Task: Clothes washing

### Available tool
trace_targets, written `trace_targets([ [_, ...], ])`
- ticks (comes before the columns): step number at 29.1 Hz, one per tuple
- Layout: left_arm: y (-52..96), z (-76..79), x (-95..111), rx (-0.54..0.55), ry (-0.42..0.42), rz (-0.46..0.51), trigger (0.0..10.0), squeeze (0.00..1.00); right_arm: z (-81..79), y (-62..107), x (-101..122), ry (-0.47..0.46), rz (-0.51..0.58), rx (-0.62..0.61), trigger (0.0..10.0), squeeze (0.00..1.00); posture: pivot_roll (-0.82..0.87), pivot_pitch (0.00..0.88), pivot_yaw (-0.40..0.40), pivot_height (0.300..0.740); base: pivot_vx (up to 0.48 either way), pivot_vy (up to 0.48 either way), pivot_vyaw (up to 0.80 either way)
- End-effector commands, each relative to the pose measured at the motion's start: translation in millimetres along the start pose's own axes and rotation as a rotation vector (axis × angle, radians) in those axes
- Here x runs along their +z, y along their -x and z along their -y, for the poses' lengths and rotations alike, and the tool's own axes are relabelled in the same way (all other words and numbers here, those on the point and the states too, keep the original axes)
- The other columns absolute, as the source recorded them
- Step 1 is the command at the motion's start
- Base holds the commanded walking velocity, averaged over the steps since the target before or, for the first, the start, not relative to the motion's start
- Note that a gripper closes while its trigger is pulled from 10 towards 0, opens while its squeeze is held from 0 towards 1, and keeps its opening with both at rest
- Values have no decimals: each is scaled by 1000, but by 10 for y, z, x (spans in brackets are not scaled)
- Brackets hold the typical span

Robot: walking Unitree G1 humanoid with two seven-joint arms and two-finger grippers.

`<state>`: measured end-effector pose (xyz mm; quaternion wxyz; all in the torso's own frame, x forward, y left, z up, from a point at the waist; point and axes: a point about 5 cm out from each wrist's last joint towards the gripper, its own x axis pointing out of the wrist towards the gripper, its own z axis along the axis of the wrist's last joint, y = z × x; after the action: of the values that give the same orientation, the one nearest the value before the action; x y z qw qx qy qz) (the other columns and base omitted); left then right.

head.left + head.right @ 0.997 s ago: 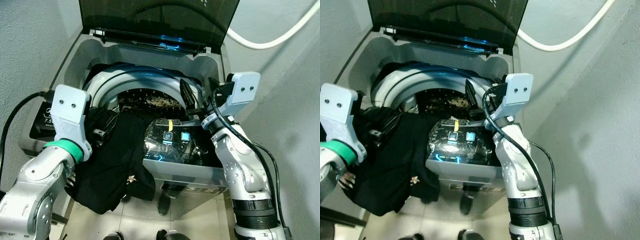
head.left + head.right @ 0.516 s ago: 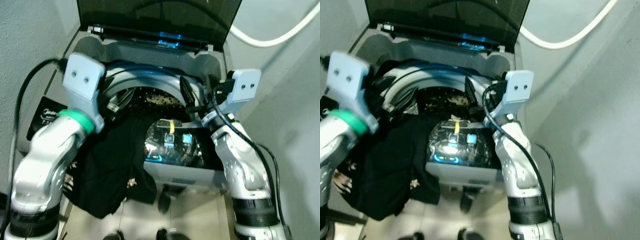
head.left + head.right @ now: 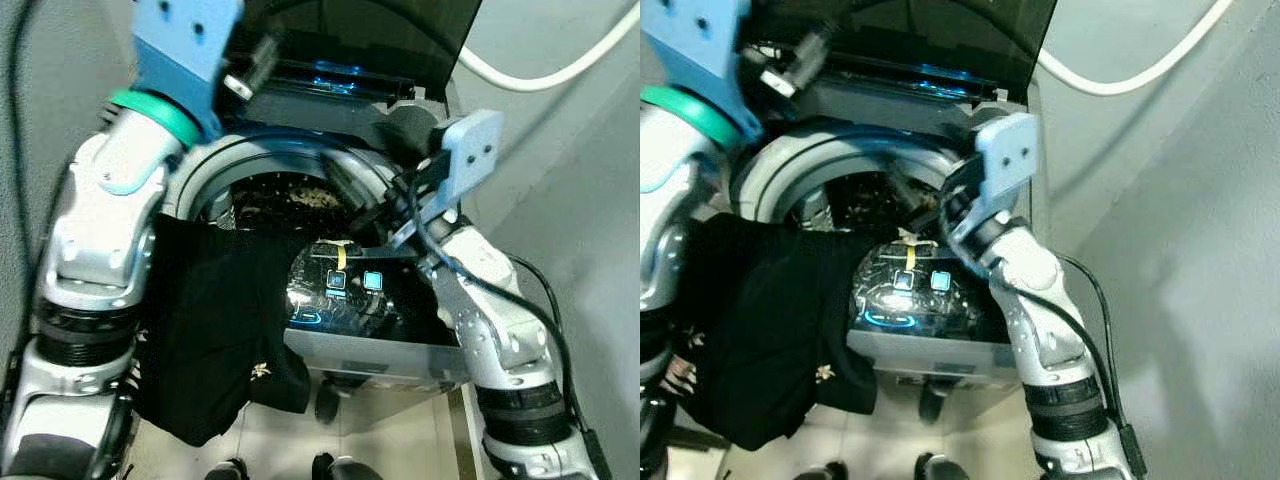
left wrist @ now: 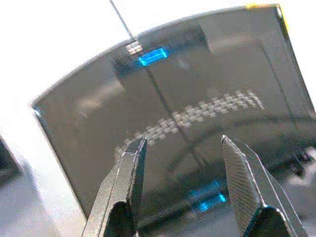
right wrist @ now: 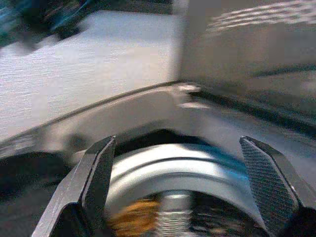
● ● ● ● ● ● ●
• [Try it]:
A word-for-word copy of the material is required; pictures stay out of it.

• [Written reply]:
Task: Clothes washing

### Available tool
trace_targets, written `trace_targets([ [_, ...], ])`
- ticks (comes before the columns): step number at 29.1 Hz, one per tuple
- Layout: left_arm: y (-52..96), z (-76..79), x (-95..111), rx (-0.54..0.55), ry (-0.42..0.42), rz (-0.46..0.51), trigger (0.0..10.0), squeeze (0.00..1.00); right_arm: z (-81..79), y (-62..107), x (-101..122), ry (-0.47..0.46), rz (-0.51..0.58), rx (-0.62..0.61), trigger (0.0..10.0), squeeze (0.00..1.00); posture: pivot_roll (-0.82..0.87), pivot_pitch (0.00..0.88), pivot_yaw (-0.40..0.40), pivot_height (0.300..0.740); base: pivot_vx (up to 0.48 either way), pivot_vy (up to 0.48 either way), pivot_vyaw (up to 0.80 either way)
- End-effector commands, each relative to the pose measured at the motion's start: translation in millimetres along the start pose's own axes and rotation as a rotation vector (axis × angle, radians) in those axes
- Here x runs along their +z, y along their -x and z along their -y, for the poses' lengths and rotations alike, and the tool's own axes are relabelled in the same way (all other words and numbers here, those on the point and the states too, keep the original axes)
- The other columns absolute, as the source recorded them
- Step 1 is the command at the motion's start
- Base holds the commanded walking velocity, averaged over the steps since the target before or, for the first, the start, not relative to the motion's start
- Note that a gripper closes while its trigger is pulled from 10 towards 0, opens while its squeeze is held from 0 towards 1, and keeps its opening with both at rest
- Values have no decimals: each is scaled by 1000, but by 10 for y, z, x (spans in brackets are not scaled)
- Brackets hold the typical span

Robot: walking Unitree G1 humanoid with two seven-joint arms and two-finger grippers.

`<state>`: measured end-effector pose (xyz mm; quaternion wxyz; all in the torso's own frame, x forward, y left, z up, from a point at the waist; point and axes: a point about 5 cm out from each wrist's last joint towards the gripper, its own x axis pointing out of the wrist towards the gripper, its own z axis along the axis of the wrist's last joint, y = z × x; after the action: of the values that give the same orientation, the one nearest the value before the action; x y z qw qx qy qz) (the other columns and base omitted); left then right.

head.left + head.right @ 0.997 s ago: 
head.left + head.right @ 0.516 s ago: 
head.left + head.right @ now: 
left wrist @ now: 
right wrist @ now: 

Nothing remains to be answered in this exercise.